Quedó Halconero, con la visita y referencias de Segismundo, más caviloso que antes estuvo, y más aferrado a la idea de lanzarse a la palestra de la Verdad como paladín de la Justicia. Guardando cuidadosamente en su bolsillo la corregida nota de los matachines de la calle del Turco, expresó con grandísimo tesón su propósito de acusarlos a cara descubierta, sacrificando a este deber su tranquilidad, su posición, sus amores, su vida misma si fuere menester. Viéndole tan decidido y ardoroso, Lucila pensó que sería peor contrariarle, y así lo dijo secretamente a Bravito cuando en la puerta le despedía. Toda la tarde y parte de la noche persistió Vicente en su temeraria idea, sin que de ella pudiese apearle ni el propio don Ángel Cordero con sesudos y amenos divagares sobre la economía y administración aplicadas al arte de pastorear a los pueblos. A media noche se durmió; junto al lecho observaba Lucila con atento amor las intermitencias del sueño del amado hijo. Retirose al tener certeza de que había caído en un dormir profundo. La estancia quedó alumbrada por una mariposa puesta en el gabinete próximo, frente a una imagen de la Virgen; la tenue llamita de la candileja proyectaba sobre el cuadro religioso extrañas claridades, que en unos puntos fingían figuras alargadas, y en otros sombras contraídas.

Media hora estuvo Lucila ausente de la habitación. Apareció de nuevo en ella, abriendo con lentitud la puerta para evitar el ruido. Venía mal cubierta de un manto, como persona que abandona su lecho para poner en ejecución una idea súbita, quizás una idea olvidada. Traía la cara trágica; podía ser comparada con Lady Macbeth cuando, en su vagar sonámbulo, intentaba lavar su mano de una mancha indeleble. Mas no era esta la intención, no era este el estado anímico de la noble señora en aquel instante, como se verá por la narración fiel de lo que hizo en la estancia donde su primogénito dormía.

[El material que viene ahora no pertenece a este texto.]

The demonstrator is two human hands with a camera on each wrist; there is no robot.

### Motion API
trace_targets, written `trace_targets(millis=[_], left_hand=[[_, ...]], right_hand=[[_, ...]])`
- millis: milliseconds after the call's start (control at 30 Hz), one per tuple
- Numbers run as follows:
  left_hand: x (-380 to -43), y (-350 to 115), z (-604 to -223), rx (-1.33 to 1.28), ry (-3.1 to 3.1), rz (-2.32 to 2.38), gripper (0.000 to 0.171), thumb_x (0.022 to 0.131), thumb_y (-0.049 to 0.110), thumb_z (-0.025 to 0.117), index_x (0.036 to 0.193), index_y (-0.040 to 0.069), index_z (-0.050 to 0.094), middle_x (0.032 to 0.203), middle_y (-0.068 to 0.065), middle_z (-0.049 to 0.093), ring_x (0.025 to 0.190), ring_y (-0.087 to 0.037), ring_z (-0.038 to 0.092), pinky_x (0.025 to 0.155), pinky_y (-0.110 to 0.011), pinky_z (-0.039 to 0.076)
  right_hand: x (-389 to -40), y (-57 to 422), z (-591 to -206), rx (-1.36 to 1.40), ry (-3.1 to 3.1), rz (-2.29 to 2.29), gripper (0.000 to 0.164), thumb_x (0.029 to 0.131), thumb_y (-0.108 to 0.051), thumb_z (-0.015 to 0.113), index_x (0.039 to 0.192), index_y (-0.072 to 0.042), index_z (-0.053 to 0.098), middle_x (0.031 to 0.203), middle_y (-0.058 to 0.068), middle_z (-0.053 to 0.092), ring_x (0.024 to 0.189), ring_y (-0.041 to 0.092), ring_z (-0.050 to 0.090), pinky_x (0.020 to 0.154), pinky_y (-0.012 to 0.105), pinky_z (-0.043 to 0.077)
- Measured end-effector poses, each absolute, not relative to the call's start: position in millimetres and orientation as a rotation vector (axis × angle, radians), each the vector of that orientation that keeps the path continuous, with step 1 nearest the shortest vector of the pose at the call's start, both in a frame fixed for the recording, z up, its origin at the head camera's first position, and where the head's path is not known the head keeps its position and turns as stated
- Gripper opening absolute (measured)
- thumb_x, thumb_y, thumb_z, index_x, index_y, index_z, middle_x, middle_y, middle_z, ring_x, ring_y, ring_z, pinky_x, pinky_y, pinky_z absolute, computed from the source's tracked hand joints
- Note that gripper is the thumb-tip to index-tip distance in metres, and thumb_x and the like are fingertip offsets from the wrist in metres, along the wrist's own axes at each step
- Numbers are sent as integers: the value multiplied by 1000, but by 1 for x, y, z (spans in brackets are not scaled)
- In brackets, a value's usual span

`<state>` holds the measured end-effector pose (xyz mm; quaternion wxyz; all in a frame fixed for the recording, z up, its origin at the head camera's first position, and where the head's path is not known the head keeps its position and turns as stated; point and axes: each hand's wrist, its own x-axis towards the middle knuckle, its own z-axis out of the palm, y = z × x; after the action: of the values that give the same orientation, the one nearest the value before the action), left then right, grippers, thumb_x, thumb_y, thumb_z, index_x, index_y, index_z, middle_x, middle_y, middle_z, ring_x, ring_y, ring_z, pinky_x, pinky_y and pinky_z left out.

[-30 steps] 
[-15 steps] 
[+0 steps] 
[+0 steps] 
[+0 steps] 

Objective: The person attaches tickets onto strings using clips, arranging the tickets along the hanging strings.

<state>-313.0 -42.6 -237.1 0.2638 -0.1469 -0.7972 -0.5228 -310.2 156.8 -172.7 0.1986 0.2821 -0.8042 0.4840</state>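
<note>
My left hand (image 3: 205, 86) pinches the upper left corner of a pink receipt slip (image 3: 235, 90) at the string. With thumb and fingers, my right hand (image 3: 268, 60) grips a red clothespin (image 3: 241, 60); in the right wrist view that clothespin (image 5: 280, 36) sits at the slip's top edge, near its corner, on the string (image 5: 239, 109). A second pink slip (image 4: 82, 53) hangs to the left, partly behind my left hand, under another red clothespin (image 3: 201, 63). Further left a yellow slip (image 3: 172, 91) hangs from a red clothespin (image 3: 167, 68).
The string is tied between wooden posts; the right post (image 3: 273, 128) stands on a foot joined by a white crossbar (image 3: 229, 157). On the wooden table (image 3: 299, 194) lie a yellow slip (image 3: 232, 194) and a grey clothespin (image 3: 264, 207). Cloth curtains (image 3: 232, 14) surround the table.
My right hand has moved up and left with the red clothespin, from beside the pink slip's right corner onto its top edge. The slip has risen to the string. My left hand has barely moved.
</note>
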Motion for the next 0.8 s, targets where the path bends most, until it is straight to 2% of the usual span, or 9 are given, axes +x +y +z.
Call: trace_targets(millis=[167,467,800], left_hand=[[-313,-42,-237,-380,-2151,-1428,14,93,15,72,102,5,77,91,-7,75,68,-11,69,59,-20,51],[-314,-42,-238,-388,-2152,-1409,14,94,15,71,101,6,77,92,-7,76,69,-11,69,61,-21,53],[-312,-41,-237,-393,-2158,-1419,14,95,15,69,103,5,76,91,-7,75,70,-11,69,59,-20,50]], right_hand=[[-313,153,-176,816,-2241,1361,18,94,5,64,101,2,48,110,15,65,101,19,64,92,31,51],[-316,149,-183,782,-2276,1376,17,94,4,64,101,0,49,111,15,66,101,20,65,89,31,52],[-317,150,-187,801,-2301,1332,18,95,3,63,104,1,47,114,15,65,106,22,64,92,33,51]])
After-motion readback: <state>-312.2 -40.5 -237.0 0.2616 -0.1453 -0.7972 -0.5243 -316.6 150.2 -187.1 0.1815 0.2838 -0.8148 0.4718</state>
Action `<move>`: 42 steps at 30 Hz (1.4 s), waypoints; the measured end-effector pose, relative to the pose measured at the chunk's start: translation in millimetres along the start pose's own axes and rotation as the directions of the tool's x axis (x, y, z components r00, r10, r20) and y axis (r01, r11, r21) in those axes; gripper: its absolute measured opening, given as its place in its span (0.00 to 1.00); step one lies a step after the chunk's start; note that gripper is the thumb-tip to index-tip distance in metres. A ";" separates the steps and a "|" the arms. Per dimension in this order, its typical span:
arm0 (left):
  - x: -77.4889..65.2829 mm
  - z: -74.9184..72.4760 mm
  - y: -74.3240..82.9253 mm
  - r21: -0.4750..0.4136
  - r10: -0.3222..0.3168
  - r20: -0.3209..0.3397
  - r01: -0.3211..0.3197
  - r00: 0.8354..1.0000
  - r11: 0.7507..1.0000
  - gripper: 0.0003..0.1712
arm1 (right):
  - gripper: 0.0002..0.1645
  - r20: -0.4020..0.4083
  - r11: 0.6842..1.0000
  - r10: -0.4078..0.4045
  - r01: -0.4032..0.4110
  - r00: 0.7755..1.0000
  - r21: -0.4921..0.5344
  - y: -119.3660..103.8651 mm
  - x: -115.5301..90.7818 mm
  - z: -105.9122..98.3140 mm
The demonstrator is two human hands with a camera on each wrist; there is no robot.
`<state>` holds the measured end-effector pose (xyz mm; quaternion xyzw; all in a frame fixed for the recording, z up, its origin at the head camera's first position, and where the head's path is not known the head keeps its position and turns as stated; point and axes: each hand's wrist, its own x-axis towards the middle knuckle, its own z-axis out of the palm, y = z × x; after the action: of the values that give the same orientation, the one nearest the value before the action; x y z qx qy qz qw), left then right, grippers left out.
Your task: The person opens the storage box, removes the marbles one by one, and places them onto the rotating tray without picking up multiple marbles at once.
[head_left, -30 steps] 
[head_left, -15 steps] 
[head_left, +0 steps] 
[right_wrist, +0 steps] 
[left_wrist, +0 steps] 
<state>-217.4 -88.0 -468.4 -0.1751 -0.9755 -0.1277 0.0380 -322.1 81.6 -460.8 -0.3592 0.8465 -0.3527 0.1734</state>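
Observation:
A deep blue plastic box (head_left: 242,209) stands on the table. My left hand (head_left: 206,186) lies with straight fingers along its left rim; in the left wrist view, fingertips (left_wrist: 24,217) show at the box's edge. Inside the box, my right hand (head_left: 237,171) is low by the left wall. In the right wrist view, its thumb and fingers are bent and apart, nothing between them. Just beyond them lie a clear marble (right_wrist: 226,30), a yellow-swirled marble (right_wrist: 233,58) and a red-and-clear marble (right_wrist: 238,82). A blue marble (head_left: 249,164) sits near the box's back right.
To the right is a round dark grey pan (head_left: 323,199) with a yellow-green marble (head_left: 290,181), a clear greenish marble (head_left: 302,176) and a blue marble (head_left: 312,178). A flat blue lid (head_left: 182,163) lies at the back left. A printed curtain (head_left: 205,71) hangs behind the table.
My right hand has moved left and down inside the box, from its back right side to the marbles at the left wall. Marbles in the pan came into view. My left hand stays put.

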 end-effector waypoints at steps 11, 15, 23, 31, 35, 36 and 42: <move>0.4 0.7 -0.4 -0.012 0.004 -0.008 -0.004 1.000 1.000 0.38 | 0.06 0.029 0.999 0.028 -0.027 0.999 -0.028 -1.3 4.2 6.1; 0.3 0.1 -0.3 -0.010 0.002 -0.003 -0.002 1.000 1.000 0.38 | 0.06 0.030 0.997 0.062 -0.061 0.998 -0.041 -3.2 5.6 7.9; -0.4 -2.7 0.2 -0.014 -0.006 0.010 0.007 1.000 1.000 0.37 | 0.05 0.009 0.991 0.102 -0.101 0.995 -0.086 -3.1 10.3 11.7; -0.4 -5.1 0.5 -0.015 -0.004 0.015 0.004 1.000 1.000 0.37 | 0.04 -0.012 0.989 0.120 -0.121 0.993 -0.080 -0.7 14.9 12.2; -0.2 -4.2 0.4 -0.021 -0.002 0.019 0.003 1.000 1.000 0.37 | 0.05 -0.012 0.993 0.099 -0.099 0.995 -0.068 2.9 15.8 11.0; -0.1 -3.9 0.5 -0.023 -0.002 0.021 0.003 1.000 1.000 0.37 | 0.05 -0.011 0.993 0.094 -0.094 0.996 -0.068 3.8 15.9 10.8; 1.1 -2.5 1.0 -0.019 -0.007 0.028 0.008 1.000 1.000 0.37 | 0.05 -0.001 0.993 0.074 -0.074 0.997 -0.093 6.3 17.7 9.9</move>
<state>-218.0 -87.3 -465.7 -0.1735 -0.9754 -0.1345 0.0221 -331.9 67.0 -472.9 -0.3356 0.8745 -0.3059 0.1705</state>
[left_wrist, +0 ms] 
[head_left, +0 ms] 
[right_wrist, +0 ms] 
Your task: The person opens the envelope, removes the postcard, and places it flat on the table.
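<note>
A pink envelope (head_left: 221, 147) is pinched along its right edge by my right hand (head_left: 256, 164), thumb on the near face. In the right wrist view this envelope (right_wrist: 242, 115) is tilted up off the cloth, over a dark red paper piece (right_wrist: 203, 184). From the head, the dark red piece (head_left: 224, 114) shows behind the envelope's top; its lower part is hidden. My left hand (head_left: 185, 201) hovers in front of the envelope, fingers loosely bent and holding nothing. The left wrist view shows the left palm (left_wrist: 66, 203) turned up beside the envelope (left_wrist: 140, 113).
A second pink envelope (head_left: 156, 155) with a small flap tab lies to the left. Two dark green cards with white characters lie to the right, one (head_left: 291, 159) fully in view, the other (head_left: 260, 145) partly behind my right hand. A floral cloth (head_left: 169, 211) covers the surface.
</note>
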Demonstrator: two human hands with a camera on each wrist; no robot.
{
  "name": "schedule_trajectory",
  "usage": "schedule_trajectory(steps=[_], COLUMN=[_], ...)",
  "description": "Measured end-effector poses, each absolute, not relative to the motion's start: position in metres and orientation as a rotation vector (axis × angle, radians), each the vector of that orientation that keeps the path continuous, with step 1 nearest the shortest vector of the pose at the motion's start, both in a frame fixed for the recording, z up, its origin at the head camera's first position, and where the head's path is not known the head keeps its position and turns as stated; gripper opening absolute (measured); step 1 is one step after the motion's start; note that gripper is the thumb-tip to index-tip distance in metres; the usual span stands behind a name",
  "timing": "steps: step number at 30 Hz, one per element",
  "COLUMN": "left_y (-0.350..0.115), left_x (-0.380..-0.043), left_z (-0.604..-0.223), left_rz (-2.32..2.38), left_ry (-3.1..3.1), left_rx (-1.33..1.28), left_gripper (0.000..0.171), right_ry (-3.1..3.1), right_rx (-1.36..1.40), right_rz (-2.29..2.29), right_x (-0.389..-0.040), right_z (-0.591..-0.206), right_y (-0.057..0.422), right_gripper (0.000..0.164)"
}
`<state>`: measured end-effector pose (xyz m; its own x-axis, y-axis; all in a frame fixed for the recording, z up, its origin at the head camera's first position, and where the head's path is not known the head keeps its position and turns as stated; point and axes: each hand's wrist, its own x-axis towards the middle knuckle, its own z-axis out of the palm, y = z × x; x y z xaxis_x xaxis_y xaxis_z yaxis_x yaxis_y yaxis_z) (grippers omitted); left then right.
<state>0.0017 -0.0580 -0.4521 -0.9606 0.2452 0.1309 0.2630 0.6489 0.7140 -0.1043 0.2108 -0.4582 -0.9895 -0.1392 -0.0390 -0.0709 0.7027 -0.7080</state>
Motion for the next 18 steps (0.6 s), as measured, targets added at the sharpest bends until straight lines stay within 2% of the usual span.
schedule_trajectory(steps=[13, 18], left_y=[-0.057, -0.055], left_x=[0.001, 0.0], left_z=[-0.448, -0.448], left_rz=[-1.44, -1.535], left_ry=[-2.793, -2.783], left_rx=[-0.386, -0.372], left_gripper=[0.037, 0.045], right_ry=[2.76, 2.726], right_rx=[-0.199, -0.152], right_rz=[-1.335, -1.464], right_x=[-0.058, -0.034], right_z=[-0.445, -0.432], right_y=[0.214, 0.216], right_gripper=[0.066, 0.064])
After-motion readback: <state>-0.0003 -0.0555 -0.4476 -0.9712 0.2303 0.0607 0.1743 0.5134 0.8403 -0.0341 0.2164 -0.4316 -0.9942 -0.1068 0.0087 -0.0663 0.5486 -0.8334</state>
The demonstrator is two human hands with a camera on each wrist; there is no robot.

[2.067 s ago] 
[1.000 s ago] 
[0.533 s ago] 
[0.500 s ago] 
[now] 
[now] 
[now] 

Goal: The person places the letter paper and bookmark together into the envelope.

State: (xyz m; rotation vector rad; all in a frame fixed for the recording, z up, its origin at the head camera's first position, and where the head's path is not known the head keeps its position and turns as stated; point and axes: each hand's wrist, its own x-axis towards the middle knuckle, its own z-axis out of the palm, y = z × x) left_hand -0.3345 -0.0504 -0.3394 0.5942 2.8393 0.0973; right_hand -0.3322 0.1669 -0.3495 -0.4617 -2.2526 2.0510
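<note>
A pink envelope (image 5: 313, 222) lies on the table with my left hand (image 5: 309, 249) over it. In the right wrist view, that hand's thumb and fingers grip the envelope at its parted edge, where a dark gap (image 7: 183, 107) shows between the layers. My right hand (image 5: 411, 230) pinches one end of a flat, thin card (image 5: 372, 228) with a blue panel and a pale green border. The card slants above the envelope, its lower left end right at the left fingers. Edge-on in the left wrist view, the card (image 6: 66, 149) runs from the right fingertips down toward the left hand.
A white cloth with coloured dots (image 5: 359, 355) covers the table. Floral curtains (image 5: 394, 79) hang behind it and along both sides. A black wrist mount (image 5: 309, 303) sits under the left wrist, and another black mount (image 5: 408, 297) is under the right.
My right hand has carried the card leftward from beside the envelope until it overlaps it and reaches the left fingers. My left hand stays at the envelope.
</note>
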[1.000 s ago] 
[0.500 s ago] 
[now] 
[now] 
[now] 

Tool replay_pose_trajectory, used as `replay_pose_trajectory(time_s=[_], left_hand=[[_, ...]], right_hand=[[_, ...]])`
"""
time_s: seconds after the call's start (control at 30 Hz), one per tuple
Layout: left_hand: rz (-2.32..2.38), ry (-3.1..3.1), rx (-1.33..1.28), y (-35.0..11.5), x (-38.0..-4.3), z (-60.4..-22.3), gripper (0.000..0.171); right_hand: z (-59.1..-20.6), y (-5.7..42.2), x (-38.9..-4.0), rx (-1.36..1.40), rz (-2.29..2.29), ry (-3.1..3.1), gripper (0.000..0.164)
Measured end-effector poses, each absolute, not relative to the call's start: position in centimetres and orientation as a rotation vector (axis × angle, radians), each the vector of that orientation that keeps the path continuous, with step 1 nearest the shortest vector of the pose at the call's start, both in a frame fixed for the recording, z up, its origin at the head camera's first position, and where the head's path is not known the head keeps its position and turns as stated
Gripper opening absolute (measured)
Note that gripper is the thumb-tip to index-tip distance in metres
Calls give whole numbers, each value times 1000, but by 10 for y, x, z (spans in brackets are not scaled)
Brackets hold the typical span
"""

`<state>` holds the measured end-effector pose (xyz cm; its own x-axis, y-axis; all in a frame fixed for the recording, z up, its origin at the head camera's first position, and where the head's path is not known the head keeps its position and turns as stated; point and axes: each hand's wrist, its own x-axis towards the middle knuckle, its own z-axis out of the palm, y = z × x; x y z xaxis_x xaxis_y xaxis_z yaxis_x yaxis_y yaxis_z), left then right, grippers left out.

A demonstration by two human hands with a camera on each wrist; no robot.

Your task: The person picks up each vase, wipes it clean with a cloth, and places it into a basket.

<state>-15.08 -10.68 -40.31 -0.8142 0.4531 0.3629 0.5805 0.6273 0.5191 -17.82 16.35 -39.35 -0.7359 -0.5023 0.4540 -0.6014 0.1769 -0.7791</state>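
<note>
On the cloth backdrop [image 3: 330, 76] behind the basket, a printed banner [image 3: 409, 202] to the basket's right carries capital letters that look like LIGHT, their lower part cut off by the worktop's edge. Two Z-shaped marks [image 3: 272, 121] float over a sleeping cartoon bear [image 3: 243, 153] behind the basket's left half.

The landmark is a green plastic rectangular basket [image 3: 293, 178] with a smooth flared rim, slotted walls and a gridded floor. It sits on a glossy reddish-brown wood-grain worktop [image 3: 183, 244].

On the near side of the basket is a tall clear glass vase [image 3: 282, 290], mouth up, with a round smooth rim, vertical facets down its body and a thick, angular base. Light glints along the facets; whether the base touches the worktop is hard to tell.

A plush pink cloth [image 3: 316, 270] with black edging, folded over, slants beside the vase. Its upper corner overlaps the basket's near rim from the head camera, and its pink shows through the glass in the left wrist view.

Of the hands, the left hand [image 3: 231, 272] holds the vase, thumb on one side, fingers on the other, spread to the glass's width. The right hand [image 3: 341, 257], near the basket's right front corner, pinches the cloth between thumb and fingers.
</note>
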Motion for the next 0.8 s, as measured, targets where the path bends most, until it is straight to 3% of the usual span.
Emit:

Pasito a paso se acercó al lecho; sus pies descalzos no levantaban ni el más ligero ruido en la blanda alfombra. Observó a Vicente dormido, y llegándose a donde había dejado su ropa, la reconoció con dedos sutiles hasta encontrar el bolsillo en que guardaba el censo de asesinos. Suavemente lo sacó, poniendo en el mismo sitio otro papel que a prevención llevaba. Con el mismo andar de diosa o figura evocada por un ensueño, pasó de la alcoba al gabinete, y llegándose a la mesa en que estaba la candileja, miró la lista que llevaba en la mano, y segura de que no se había equivocado, acercó una de las puntas del papel a la lucecita que ardía sobre un disco de corcho, flotante sobre el aceite. El papel cogió lumbre. Viéndole arder lentamente, la señora de trágico rostro así pensaba: «Para nada sirve este infame papel, como no sea para trastornar a mi querido hijo y apartarle de su felicidad y de sus deberes. Quémate, lista criminal; quemaos, nombres de bandidos. ¡Lástima que con vuestros nombres no ardan también vuestras personas!... Descifren el acertijo los que tienen el deber de hacerlo; descubran los jueces lo que haya que descubrir, y queden los inocentes apartados de esta infamia. Ya se ha visto que no hay aquí policía ni autoridades previsoras. Para saber que tampoco hay justicia, no es necesario que este pobre hijo mío comprometa su nombre honrado y sacrifique sus días dichosos. Asesinos, pasad ignorados a la posteridad, y que esta pueda maldeciros sin conoceros».